Starting an entirely new industry that will improve the lives of many of the world’s inhabitants has almost always been an entrepreneurial endeavor. These small companies move with great agility, ride massive waves of adoption and get big, usually without much regard to such details as revenue, user support or managing large numbers of employees.
But consolidation happens and when it does innovation slows. When this happens, will the incredible pace of social media slow? Will innovation stumble? Will the need for profits dampen the current Renaissance. This chapter looks at these questions and suggests some possible outcomes.

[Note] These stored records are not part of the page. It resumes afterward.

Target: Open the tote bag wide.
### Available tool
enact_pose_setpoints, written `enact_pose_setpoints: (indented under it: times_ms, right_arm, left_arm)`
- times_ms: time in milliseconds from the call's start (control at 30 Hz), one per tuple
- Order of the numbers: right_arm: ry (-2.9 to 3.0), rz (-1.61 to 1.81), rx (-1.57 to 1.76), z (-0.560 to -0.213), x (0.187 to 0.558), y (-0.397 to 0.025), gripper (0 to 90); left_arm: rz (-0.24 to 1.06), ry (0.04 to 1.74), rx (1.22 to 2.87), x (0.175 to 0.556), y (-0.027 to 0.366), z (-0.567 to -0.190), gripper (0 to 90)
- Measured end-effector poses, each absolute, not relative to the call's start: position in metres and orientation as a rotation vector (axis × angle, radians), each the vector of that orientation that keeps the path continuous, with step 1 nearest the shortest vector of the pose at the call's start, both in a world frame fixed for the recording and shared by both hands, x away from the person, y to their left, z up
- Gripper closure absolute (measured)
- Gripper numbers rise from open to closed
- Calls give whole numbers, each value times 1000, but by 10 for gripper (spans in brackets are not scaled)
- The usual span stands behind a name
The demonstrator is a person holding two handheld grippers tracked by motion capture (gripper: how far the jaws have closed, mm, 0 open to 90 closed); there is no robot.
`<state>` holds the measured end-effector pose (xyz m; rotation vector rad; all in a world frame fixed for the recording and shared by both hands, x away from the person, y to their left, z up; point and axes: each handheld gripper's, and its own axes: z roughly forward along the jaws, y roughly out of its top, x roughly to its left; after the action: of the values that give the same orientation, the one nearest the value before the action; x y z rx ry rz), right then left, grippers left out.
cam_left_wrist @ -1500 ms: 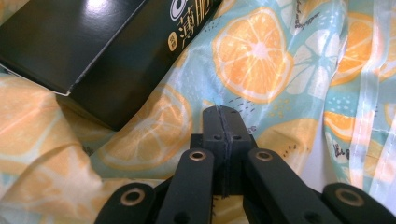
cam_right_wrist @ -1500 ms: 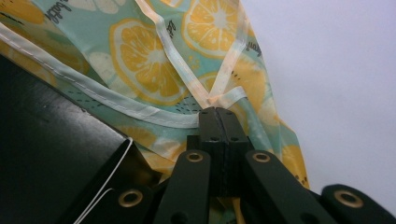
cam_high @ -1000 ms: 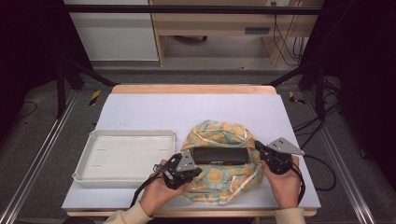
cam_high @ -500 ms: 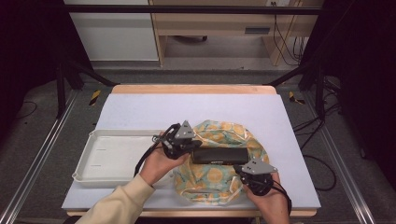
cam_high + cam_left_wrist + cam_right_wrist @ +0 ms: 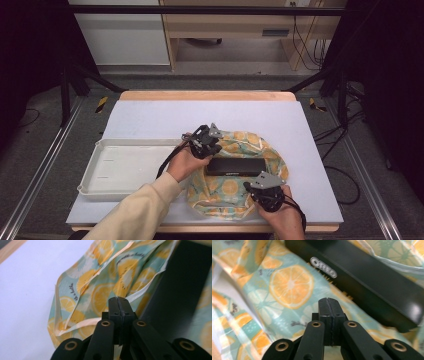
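A cloth point(image 5: 225, 192) printed with orange slices on pale teal lies on the white table top, with a long black box point(image 5: 235, 166) across its middle. My left gripper point(image 5: 212, 149) is at the cloth's far left edge, next to the box's left end. In the left gripper view the gripper point(image 5: 118, 301) is shut on the cream hem of the cloth point(image 5: 100, 290), which stands up in folds beside the box point(image 5: 180, 290). My right gripper point(image 5: 254, 189) is over the cloth's near side. The right gripper point(image 5: 329, 302) is shut above the print point(image 5: 289, 287), short of the box point(image 5: 372, 282).
A shallow white tray point(image 5: 100, 185) sits to the left of the cloth, its right rim under the left forearm. The white table top point(image 5: 250, 115) stretches bare behind the cloth to a wooden far edge. Cables trail from both grippers.
My left gripper has moved from the cloth's near left side to its far left edge. My right gripper has come from the box's right end down to the cloth's near side.
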<state>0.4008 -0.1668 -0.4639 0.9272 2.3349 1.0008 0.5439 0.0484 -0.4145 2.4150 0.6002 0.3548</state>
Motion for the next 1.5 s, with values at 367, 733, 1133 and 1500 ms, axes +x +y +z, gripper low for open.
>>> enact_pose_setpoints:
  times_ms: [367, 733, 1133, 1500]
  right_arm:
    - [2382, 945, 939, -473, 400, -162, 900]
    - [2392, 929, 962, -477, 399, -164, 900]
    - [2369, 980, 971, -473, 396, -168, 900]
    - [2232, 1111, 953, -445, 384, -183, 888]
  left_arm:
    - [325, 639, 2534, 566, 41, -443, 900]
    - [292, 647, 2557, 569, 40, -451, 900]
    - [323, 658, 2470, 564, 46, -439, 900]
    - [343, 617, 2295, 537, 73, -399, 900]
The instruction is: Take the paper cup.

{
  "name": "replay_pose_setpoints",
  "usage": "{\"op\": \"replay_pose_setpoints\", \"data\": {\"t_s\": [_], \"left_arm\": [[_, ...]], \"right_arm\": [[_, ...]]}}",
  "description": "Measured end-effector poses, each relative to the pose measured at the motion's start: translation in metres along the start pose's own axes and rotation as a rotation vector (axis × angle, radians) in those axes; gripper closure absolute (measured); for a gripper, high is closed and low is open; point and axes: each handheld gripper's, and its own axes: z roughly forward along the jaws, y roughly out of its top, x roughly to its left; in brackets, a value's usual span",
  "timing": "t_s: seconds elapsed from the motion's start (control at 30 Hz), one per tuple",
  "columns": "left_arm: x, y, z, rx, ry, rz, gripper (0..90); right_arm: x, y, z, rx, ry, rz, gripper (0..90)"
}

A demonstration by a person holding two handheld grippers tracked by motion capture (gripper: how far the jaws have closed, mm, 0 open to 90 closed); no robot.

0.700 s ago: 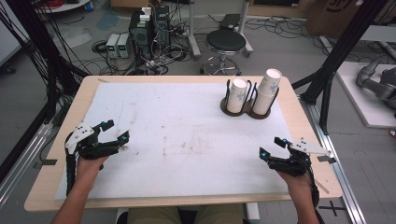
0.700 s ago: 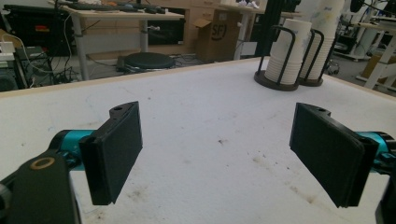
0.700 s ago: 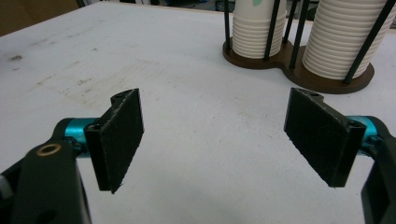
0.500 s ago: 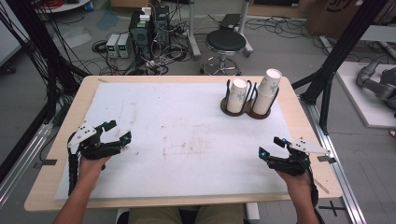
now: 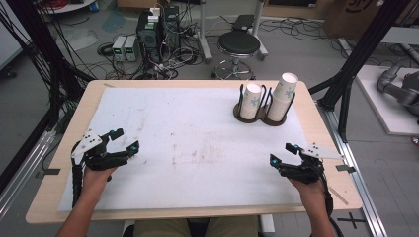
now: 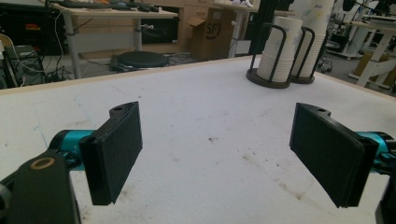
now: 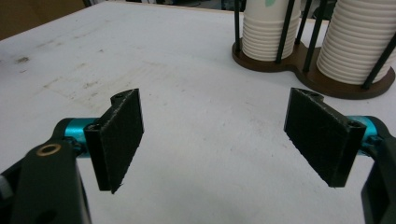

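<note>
Two stacks of white paper cups stand in a dark brown wire holder (image 5: pixel 261 117) at the table's back right: a shorter stack (image 5: pixel 252 100) on the left and a taller stack (image 5: pixel 282 97) on the right. The same holder (image 7: pixel 306 70) and its cups appear ahead in the right gripper view, and farther off as a holder (image 6: pixel 280 79) in the left gripper view. My left gripper (image 5: pixel 123 140) rests low over the white mat near the front left, open and empty. Near the front right my right gripper (image 5: pixel 282 153) is open too, with nothing between its jaws.
A white mat (image 5: pixel 197 143) with faint brown stains covers most of the wooden table (image 5: pixel 64 143). Behind the table stand a round black stool (image 5: pixel 239 45), computer boxes (image 5: pixel 159 25) and loose cables on the floor. Black frame posts (image 5: pixel 363 54) rise at the right.
My left gripper has slid a little to the right and toward the front edge. The right gripper and the cups have stayed put.
</note>
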Motion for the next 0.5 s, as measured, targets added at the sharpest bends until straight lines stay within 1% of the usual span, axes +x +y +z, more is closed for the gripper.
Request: {"op": "replay_pose_setpoints", "data": {"t_s": [0.07,0.17,0.27,0.3,0.33,0.37,0.4,0.43,0.47,0.5], "left_arm": [[0.0,0.0,0.0,0.001,-0.001,0.0,17.1],[-0.001,0.0,-0.001,0.004,-0.004,-0.001,17.1],[-0.002,-0.001,-0.001,0.005,-0.006,0.0,17.1],[-0.002,-0.001,0.0,0.008,-0.012,0.0,17.1],[-0.002,-0.001,0.0,0.008,-0.012,0.0,17.1],[-0.002,-0.001,0.001,0.01,-0.014,-0.002,17.2],[-0.002,-0.001,0.001,0.01,-0.014,-0.002,17.2],[-0.001,-0.001,0.002,0.013,-0.019,-0.001,17.2],[-0.001,-0.001,0.002,0.013,-0.019,-0.001,17.2],[-0.001,-0.002,0.002,0.012,-0.018,-0.008,17.2]], "right_arm": [[0.001,0.002,0.001,0.0,0.001,-0.002,20.4],[0.005,0.009,0.007,-0.005,0.021,-0.011,20.4],[0.007,0.014,0.01,0.0,0.031,-0.008,20.4],[0.01,0.019,0.015,-0.002,0.04,-0.02,20.4],[0.01,0.019,0.015,-0.002,0.04,-0.02,20.4],[0.011,0.025,0.02,-0.004,0.048,-0.035,20.4],[0.011,0.025,0.02,-0.004,0.048,-0.035,20.4],[0.013,0.033,0.024,-0.006,0.046,-0.036,20.4],[0.013,0.033,0.024,-0.006,0.046,-0.036,20.4],[0.012,0.041,0.03,-0.008,0.048,-0.036,20.4]]}}
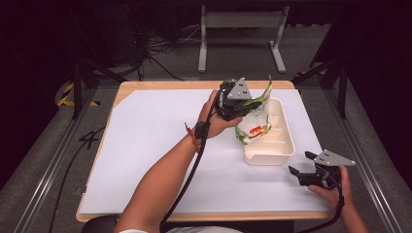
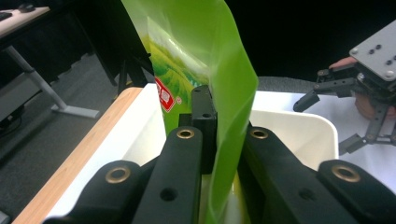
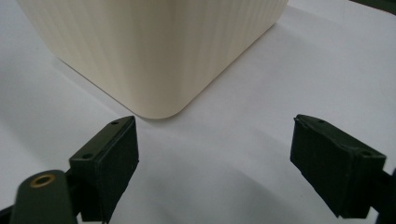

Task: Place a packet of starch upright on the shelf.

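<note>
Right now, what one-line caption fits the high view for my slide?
Left gripper holds a green snack bag upright in the cream tray, while the open right gripper waits beside it on the white table.

Left tool: black body with a grey three-cornered plate on top, marked by small dark screw holes.
Left tool jaws: broad black links, each with a brass-ringed rivet and a plain round hole, seen in the left gripper view.
Left cable: black, trailing along the bare forearm.
Left wrist: a black strap beside a red and orange braided band.
Right tool: black frame under a grey three-cornered plate.
Right tool pads: flat, dark rectangular blocks with tiny screws; one brass rivet on the link.
Right cable: black.
</note>
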Available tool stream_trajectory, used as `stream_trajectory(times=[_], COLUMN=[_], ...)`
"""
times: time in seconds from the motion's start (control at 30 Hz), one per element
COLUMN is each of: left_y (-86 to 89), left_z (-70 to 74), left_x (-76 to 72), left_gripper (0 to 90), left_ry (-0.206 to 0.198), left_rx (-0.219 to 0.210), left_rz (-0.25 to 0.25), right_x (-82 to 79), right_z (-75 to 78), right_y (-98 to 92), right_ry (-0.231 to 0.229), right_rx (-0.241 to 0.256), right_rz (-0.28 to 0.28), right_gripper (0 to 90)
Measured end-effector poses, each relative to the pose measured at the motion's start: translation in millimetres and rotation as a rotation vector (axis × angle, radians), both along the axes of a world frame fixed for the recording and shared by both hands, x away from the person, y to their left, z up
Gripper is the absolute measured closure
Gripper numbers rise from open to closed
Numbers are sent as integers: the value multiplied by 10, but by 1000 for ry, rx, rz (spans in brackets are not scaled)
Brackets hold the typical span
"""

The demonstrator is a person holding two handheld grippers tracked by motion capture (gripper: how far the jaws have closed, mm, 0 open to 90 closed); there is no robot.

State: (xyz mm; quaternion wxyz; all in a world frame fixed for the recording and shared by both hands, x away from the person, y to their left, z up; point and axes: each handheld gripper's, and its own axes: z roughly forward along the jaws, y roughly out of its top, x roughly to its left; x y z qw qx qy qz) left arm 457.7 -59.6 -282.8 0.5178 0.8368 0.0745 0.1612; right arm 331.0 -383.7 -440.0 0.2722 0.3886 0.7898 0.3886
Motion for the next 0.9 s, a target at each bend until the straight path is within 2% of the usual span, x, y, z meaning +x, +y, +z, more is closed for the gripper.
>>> stream_trajectory(times=[0.27, 0.5, 0.53, 0.63, 0.67, 0.7, 0.83, 0.9], left_y=[-133, -267, -299, -332, -357, -391, -412, -430], left_z=[-36, -2, 17, 15, 6, -28, -78, -93], left_x=[75, 149, 173, 193, 201, 212, 232, 231], left_gripper=[887, 886, 886, 885, 885, 883, 881, 879], left_ry=[4, -12, -26, -19, -28, -25, -14, -29], left_rx=[-6, 14, 18, 14, 24, 37, 9, 4], left_rz=[-29, -44, -46, -66, -67, -90, -124, -138], right_x=[0, -2, -3, -2, -2, -2, -5, -5], right_z=[-1, -2, -3, -3, -3, -4, -3, -3], right_y=[-2, -3, -4, -6, -5, -5, -7, -9], right_ry=[1, 1, 2, 2, 2, 2, 2, 3], right_rx=[2, 3, 4, 7, 7, 7, 8, 8], right_rz=[-1, 1, 1, 1, 2, 2, 1, 1], right_gripper=[149, 148, 149, 149, 149, 149, 149, 148])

Chapter 12 Shadows in the Neighborhood
Most of us know what streets and alleys to avoid in our neighborhood and parents are able to tell their children what sort of people to avoid. It’s more complicated in the global neighborhood, where the masks of bad guys are more difficult to detect. This chapter looks at some very real and frightening issues.
First it examines the sort of shysters that have always followed the gold rush, spamming hucksters, sex peddlers and purveyors of unmiraculous cures. The chapter also looks at the more serious issues of predators, hate mongers and terrorist recruiters.
It describes an ongoing cold war between those who are creating new ways for people everywhere to connect and share, to bypass institutions, to educate children and those who wish to abuse those systems as fast as they are created.
PART 3: Into the future
Chapter 13 What will the inheritors do?
This lengthy concluding chapter will paint an optimistic picture of what the world will look like a decade from now, after one generation has driven off with aging customers to Jurassic Park to be replaced by a new generation of employees and decision makers who enter the workplace with their own personal global networks.
It will examine a future classroom where history and geography are taught through virtual reality or a college classroom and where scholars can have a virtual conversation with the deceased originator of a particular thesis.
It concludes on a hopeful note: That if people can extend themselves beyond their physical neighborhoods to understand how they share much in common, if they have the tools to talk directly with each other then there will be more trade, collaboration, inspiration between people and the descendants of Boogi and Woogi are perhaps more likely to be able to lay down their modern-age skull-bashing tools and just share holiday picture of Flickr.